Aim of the exercise: Keep every word of the entries and print them exactly; the pictures stay out.

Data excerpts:
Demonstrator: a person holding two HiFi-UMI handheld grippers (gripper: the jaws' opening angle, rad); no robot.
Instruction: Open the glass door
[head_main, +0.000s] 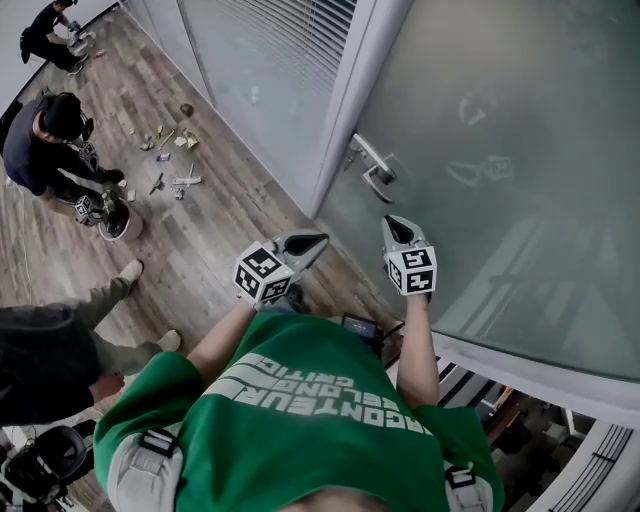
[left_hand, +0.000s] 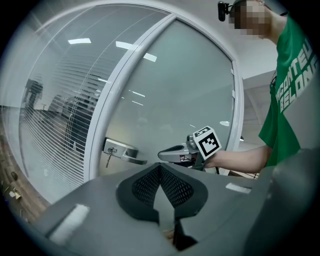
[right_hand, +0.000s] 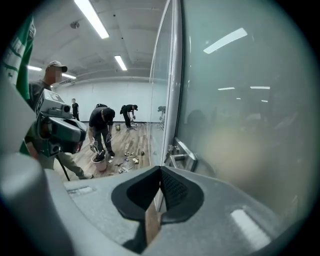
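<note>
Two grippers are held out in front of a person in a green shirt (head_main: 300, 400), both aimed toward the glass door (head_main: 520, 150) and neither touching it. The left gripper (head_main: 314, 241) has its jaws closed together with nothing between them, its own view showing the dark pads meeting at a point. The right gripper (head_main: 391, 222) likewise has its jaws pressed together and empty, and it sits just right of the left one, nearer the frosted pane. The door fills the upper right of the head view, its pale frame (head_main: 350, 100) running diagonally beside a wall of glass with blinds (head_main: 270, 60). A metal lever handle (head_main: 372, 165) is mounted on the door at the frame edge, ahead of both grippers and apart from them; in the left gripper view a key (left_hand: 108, 158) hangs from the lock below the handle plate. To the left lies a wooden floor (head_main: 200, 250), where a person in dark clothes (head_main: 45, 140) crouches over a white bucket (head_main: 120, 226), with small objects (head_main: 170, 150) scattered near by. Another person (head_main: 50, 35) crouches farther off in the upper left corner.
</note>
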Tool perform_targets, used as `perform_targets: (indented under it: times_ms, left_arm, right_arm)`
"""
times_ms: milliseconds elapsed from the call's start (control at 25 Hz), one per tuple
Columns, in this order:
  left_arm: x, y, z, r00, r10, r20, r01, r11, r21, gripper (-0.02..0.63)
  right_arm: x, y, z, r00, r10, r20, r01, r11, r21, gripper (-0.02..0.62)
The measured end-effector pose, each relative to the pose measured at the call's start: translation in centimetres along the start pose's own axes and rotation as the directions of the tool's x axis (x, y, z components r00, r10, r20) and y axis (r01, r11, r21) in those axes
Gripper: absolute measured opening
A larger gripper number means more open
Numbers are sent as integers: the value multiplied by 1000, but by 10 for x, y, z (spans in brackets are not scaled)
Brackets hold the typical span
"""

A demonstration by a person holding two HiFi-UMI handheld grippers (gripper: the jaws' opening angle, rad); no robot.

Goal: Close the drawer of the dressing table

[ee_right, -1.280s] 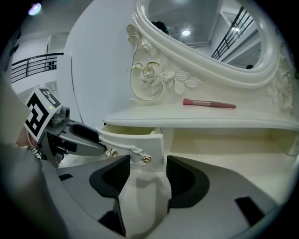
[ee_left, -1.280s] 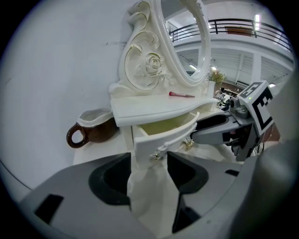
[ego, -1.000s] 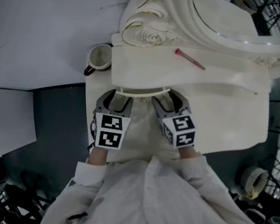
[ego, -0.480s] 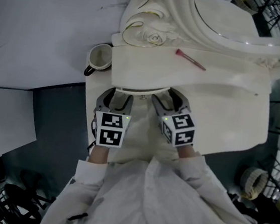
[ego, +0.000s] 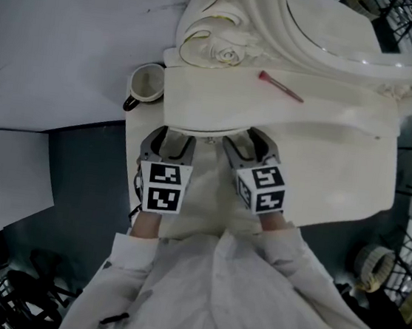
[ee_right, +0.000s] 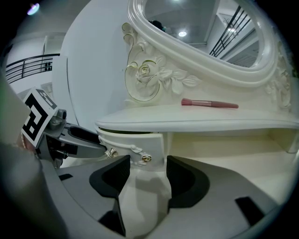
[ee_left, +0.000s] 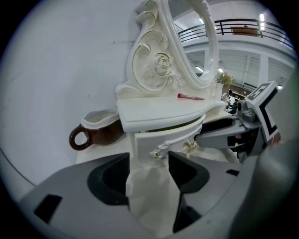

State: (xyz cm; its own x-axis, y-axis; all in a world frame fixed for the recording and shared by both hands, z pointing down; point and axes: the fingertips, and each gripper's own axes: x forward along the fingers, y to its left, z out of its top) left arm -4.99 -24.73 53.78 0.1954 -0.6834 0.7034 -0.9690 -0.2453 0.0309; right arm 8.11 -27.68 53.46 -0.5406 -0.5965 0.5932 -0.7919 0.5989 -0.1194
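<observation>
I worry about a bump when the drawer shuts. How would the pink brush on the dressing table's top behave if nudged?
The brush looks slim and probably round-handled, so it would likely roll. It seems light and lies loose on the smooth top, so it may also slide easily.

Both arms, in white sleeves [ego: 135, 259], reach forward side by side from the near edge. Each hand holds its tool tilted down and away. The left gripper [ego: 171, 135] has its jaws wide apart, and they have just been opening. The drawer front [ee_left: 163, 140] stands at the gap off their tips, not pressed. The right gripper [ego: 252, 140], just to its right, also has its jaws apart and grips nothing. The marker cubes [ego: 162, 188] face upward.
</observation>
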Motion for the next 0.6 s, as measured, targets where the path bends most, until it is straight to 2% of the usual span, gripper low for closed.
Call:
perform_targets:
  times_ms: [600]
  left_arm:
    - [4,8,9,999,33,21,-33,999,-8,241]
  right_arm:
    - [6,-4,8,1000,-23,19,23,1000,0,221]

Solution to the exercise:
Demonstrator: a person holding two HiFi-UMI handheld grippers (gripper: the jaws' opening angle, rad); no robot.
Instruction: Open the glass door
[head_main, +0.000s] 
[left_hand, +0.000s] 
[right_hand, +0.000s] 
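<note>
Two grippers are held out in front of a person in a green shirt (head_main: 300, 400), both aimed toward the glass door (head_main: 520, 150) and neither touching it. The left gripper (head_main: 314, 241) has its jaws closed together with nothing between them, its own view showing the dark pads meeting at a point. The right gripper (head_main: 391, 222) likewise has its jaws pressed together and empty, and it sits just right of the left one, nearer the frosted pane. The door fills the upper right of the head view, its pale frame (head_main: 350, 100) running diagonally beside a wall of glass with blinds (head_main: 270, 60). A metal lever handle (head_main: 372, 165) is mounted on the door at the frame edge, ahead of both grippers and apart from them; in the left gripper view a key (left_hand: 108, 158) hangs from the lock below the handle plate. To the left lies a wooden floor (head_main: 200, 250), where a person in dark clothes (head_main: 45, 140) crouches over a white bucket (head_main: 120, 226), with small objects (head_main: 170, 150) scattered near by. Another person (head_main: 50, 35) crouches farther off in the upper left corner.
</note>
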Tool perform_targets, used as `perform_targets: (indented under it: times_ms, left_arm, right_arm)`
"""
times_ms: milliseconds elapsed from the call's start (control at 25 Hz), one per tuple
Columns, in this order:
  left_arm: x, y, z, r00, r10, r20, r01, r11, r21, gripper (-0.02..0.63)
  right_arm: x, y, z, r00, r10, r20, r01, r11, r21, gripper (-0.02..0.62)
The measured end-effector pose, each relative to the pose measured at the call's start: translation in centimetres along the start pose's own axes and rotation as the directions of the tool's x axis (x, y, z components r00, r10, r20) and y axis (r01, r11, r21) in those axes
Gripper: absolute measured opening
A larger gripper number means more open
Numbers are sent as integers: the value multiplied by 1000, but by 10 for x, y, z (spans in brackets are not scaled)
Brackets hold the typical span
"""

A demonstration by a person holding two HiFi-UMI handheld grippers (gripper: the jaws' opening angle, rad); no robot.

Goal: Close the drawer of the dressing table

[ee_right, -1.280s] 
[ee_left, -1.280s] 
[ego, -1.000s] 
[ego, -0.480s] 
[ego, +0.000s] 
[ee_right, +0.000s] 
[ee_left, +0.000s] 

State: (xyz cm; its own x-axis, y-axis; all in a world frame fixed for the recording and shared by both hands, z pointing down; point and axes: the fingertips, and each gripper's own axes: x forward along the fingers, y to its left, z out of its top) left arm -4.99 -24.73 53.78 0.1954 -0.6834 0.7034 -0.9690 -0.2453 0.0309; right arm 8.11 -27.68 53.46 -0.5406 -0.5965 0.5932 -0.7919 0.5989 -0.1194
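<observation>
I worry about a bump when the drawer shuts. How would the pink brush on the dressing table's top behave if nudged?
The brush looks slim and probably round-handled, so it would likely roll. It seems light and lies loose on the smooth top, so it may also slide easily.

Both arms, in white sleeves [ego: 135, 259], reach forward side by side from the near edge. Each hand holds its tool tilted down and away. The left gripper [ego: 171, 135] has its jaws wide apart, and they have just been opening. The drawer front [ee_left: 163, 140] stands at the gap off their tips, not pressed. The right gripper [ego: 252, 140], just to its right, also has its jaws apart and grips nothing. The marker cubes [ego: 162, 188] face upward.
</observation>
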Motion for the next 0.6 s, as measured, targets where the path bends most, until it is straight to 2% of the usual span, gripper low for closed.
Call:
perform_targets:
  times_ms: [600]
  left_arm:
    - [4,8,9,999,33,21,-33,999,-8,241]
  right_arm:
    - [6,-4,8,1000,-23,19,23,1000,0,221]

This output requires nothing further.